Prior to the Phillies opening up a four-game set with the Milwaukee Brewers last night, Ruben Amaro spoke to the media, essentially addressing a more than disgusted fanbase, after the Phillies had lost nine of their last ten.
The money quote that came out of meeting with the press was, “we’re going to have to make some changes,” but Amaro didn’t mean changes like actually seriously listening to offers for Chase Utley, Cole Hamels or Jimmy Rollins, but rather that some veterans could soon be pushed for playing time.
“What more can you say other than we’re not swinging the bats very well. I didn’t anticipate our guys being this poor. Because they are. They are this poor. We think that they’re better. But they haven’t shown it. So at some point we’re going to have to make some changes. Some guys, once they are ready to play, may be factors for us.”
According to both Todd Zolecki and Jim Salisbury, the ‘guys’ that Amaro was alluding to were Grady Sizemore, Darin Ruf, and Freddy Galvis. I hate to break it to him (well, actually I don’t), but none of those guys are going to make the Phillies a good hitting club, or vastly improve the team in any particular way.
Unless we are getting the healthy, 2008 version of Sizemore, I’m really uninspired by his pickup. Galvis might be the best fielding infielder that I’ve ever seen, but his bat is so poor that I can hardly imagine him ever making a consistent impact at the big-league level. And I’ve liked Ruf for a long-time, and would gladly place him in left-field over Dom Brown at this point, but he isn’t going to change the entire complexion of the Phillies team just by being in the lineup. It’s funny how quickly Amaro, of all people, is to embrace Ruf, though.
Amaro didn’t stop by just talking about those three, but even opened the door on third-base prospect Maikel Franco, who he had previously been hesitant to discuss.

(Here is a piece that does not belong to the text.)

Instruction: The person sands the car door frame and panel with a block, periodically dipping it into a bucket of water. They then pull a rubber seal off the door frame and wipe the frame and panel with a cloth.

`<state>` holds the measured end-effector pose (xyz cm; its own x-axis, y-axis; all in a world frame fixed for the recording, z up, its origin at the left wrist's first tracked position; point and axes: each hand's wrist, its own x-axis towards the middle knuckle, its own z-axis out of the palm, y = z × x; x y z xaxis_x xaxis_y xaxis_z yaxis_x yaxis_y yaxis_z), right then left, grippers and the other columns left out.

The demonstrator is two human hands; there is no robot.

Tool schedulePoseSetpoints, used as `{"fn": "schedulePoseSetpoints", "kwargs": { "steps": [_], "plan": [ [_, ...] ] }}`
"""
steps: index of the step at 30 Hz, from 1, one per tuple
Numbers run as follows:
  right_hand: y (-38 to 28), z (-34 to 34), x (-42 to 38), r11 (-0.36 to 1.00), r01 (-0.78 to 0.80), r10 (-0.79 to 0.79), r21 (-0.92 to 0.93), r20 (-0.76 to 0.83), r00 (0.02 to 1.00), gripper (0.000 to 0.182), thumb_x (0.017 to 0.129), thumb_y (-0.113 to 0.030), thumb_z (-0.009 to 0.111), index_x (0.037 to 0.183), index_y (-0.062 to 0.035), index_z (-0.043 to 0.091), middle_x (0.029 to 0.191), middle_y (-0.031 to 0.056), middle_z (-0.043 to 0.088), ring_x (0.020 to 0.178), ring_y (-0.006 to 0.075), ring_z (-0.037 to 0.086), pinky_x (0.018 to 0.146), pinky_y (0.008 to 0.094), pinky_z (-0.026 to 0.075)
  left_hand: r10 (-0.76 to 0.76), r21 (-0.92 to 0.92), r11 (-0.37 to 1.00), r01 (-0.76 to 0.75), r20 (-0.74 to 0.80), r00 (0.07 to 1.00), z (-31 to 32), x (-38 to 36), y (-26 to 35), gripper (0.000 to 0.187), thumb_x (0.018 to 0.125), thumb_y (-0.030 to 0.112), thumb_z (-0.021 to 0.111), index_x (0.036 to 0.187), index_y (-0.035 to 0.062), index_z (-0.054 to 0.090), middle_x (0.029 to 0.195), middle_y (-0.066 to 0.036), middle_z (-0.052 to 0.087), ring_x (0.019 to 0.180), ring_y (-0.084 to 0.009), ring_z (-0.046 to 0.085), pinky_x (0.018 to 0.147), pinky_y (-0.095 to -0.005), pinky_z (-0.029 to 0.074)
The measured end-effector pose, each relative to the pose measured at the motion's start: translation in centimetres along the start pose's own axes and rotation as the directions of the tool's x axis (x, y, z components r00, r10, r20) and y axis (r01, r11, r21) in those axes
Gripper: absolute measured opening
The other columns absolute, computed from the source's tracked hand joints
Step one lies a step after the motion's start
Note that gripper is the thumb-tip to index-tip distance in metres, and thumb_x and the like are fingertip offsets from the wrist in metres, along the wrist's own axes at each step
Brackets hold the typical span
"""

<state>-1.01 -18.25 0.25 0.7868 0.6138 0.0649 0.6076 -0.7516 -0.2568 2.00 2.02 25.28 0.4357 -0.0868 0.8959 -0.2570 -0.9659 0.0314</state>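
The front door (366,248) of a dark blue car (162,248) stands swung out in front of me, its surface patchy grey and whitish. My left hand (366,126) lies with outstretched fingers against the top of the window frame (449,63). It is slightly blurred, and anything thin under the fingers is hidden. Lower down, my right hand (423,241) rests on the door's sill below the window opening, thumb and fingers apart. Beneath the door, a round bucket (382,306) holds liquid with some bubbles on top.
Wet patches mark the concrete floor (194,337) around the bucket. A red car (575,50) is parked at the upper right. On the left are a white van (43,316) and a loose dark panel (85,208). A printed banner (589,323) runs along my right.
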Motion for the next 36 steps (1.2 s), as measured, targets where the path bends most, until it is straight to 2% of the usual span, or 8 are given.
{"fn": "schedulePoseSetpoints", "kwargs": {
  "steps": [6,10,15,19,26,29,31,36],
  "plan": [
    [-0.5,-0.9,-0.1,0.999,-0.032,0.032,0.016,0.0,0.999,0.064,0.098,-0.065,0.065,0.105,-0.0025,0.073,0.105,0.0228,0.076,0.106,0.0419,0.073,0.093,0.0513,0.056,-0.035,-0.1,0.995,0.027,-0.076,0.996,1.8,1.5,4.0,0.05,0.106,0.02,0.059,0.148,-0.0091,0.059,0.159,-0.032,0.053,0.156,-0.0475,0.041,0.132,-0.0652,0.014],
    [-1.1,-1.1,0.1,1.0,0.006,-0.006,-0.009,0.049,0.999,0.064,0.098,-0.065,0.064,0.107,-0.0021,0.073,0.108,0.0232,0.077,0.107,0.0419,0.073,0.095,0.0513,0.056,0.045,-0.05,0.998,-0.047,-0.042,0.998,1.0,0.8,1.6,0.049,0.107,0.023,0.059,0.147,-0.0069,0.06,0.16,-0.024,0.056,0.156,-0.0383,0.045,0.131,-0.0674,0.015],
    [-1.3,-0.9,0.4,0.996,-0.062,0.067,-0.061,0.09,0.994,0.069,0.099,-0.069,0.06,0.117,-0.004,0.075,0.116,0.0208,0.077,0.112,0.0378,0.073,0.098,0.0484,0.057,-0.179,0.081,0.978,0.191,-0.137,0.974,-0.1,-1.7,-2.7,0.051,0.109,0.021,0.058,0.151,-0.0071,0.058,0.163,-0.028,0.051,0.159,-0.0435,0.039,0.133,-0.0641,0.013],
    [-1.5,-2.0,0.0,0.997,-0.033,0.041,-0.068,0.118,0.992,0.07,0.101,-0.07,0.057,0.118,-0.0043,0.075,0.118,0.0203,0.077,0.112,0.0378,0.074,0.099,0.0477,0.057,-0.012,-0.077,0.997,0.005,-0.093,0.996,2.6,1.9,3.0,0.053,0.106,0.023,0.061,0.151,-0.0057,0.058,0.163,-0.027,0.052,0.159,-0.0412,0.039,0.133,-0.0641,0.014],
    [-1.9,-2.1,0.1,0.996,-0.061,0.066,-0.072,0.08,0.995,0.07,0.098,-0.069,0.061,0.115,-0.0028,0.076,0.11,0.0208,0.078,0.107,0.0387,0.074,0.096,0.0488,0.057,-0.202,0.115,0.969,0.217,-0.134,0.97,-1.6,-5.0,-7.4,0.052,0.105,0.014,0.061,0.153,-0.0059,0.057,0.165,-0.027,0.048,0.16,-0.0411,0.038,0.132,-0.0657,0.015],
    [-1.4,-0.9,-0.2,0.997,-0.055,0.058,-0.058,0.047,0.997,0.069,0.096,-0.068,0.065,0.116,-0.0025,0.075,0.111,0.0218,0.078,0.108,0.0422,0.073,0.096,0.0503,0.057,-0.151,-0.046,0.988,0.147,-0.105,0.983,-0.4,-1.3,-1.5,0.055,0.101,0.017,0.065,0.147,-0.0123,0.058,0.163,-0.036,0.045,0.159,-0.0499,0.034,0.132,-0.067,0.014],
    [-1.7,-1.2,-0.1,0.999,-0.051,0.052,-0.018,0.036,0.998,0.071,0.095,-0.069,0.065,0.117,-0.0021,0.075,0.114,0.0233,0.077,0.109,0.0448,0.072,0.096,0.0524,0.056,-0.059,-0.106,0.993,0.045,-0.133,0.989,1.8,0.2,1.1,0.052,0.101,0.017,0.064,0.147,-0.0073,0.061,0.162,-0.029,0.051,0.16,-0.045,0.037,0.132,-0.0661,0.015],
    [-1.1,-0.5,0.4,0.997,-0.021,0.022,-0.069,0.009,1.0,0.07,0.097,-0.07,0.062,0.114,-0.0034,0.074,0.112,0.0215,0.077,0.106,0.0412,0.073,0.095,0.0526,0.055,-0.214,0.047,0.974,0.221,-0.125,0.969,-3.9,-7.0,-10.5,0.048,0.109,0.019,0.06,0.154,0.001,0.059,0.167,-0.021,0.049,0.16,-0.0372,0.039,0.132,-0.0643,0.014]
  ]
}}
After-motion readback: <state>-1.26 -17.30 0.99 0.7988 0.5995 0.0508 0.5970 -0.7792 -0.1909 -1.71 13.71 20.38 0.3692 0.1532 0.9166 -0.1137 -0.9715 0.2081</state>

“He’s swinging the bat well,” Amaro said. “Hey, listen, I’m looking for people who can swing the bat because we’re not doing it here. If he gets to the point where he starts swinging the bat consistently, he’s a guy who could be in play, too.”

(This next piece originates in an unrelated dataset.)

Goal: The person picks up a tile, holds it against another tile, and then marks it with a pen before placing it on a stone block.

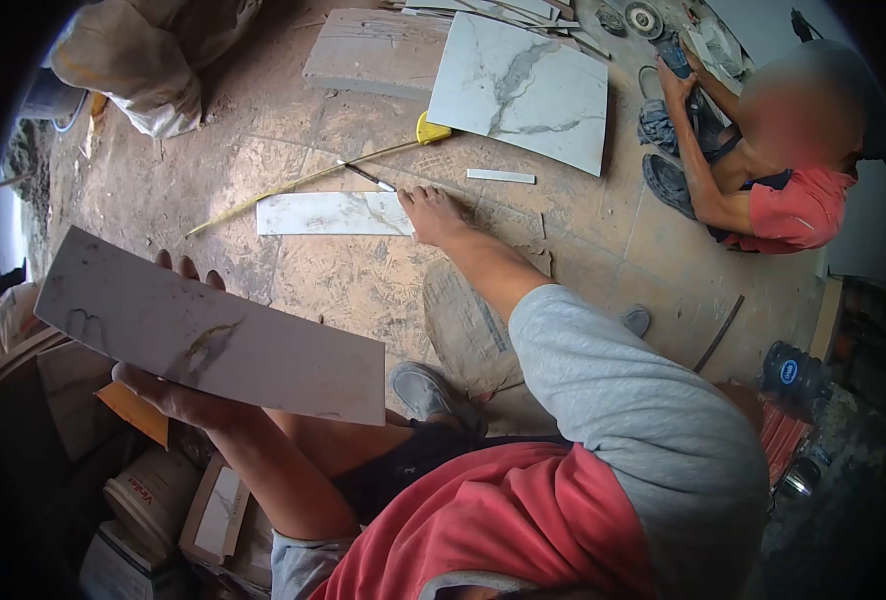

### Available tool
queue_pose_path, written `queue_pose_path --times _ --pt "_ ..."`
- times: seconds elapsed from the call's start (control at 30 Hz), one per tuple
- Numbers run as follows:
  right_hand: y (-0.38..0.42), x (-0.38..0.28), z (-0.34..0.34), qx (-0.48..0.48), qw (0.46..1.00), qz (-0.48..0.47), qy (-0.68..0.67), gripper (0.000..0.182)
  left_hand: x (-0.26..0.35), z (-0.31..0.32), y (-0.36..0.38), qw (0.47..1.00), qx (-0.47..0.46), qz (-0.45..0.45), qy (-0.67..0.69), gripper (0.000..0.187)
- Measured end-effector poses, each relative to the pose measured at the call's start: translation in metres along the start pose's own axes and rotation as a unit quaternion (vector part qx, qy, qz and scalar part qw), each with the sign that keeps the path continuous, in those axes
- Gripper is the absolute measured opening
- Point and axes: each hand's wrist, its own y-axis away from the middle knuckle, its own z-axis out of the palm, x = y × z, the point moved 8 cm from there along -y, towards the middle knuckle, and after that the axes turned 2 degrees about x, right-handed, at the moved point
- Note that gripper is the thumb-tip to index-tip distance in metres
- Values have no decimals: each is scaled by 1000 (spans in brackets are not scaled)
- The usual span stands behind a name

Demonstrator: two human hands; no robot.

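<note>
At nine o'clock, a broad tile (213, 325) is gripped edge to edge by the fingers of the left hand (161, 392), seemingly for balance. At ten, a marbled strip (328, 214) is apparently steadied on the floor (318, 285) by the right hand (433, 213); whether its fingers are closed cannot be told. The tile's long axis is aimed ten-to-four, the strip's nine-to-three.

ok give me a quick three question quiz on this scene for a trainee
1. Which of the wearer's hands holds the raised tile piece?
2. True or false: the yellow tape measure is extended across the floor.
3. Pick one: the right hand is at one end of a) a bucket, b) the narrow tile strip, c) a sandal.

Key: 1. The left hand; 2. True; 3. b
</note>
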Motion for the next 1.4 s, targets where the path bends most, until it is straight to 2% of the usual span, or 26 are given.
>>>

Per Salisbury, Amaro was then pressed on where Franco would play on the big-club, with Cody Asche‘s bat having turned the corner.
“He could play first base, too.”
As much as I am a self-admitted Ryan Howard apologist, I don’t have any issue admitting that Howard is vastly underperforming when you consider how much money is making. I just found Amaro being the one to call him out quite ironic.
As I highlighted last month, I would kill to be back in 2010, and to just be able to tell Amaro to not force a Howard extension more than an year before it needed to happen. I understand how much of a joke the contract was/is, while still being able to keep in perspective that Howard is one of the greatest Phillies ever. I can rip it, because I didn’t give it. Amaro CAN subtly rip Howard, but being that he locked him up more than a year before he needed to, it just makes Amaro’s tenure, not Howard, look even worse.
As for Howard, we all know that between health and the fact that he is 34 now, he isn’t nearly the player he used to be. He will still provide occasional power spurts and will drive some runs in, but his range has rapidly declined, he isn’t hitting for nearly as many extra-base hits (doubles) as he once did, doesn’t hit lefties really at all, isn’t hitting for near the modest .260-ish overall average we had become accustomed to, and has next to no range left in the field. Frankly, his numbers look a lot better than he has performed.
It saddens me to look at things that way, but it’s the truth. But it only has to be the truth in Philadelphia because Ruben Amaro had to rush and lock Howard up more than a year before he was set to become a free-agent. So Amaro can complain about sleeping in this dirty bed, but it’s a bed that he made for himself.
As for the Franco idea, I’d be surprised if we don’t see him at the big-league level at some point this year, but I wouldn’t expect it to come before the trade-deadline. And it is too bad that Asche isn’t a right-handed hitter, because him platooning with Howard at first, and then maybe going back to third on the days that Howard starts, would make a lot more sense because he isn’t exactly flashing the leather over at third-base (he had his eighth error last night), but you still want his bat in the lineup everyday.